# TO DO:
Filter this data down to the lines that hold "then", and copy them.

=== Section Start ===

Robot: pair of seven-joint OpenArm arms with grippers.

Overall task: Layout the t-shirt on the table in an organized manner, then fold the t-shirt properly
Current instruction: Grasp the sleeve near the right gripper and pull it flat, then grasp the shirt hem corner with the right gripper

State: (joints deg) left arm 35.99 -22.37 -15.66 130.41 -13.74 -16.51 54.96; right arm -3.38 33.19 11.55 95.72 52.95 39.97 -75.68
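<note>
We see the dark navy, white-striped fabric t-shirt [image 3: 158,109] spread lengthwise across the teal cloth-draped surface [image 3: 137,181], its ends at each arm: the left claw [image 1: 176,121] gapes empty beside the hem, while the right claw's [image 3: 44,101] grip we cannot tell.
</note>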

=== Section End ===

# SOLUTION:
Overall task: Layout the t-shirt on the table in an organized manner, then fold the t-shirt properly
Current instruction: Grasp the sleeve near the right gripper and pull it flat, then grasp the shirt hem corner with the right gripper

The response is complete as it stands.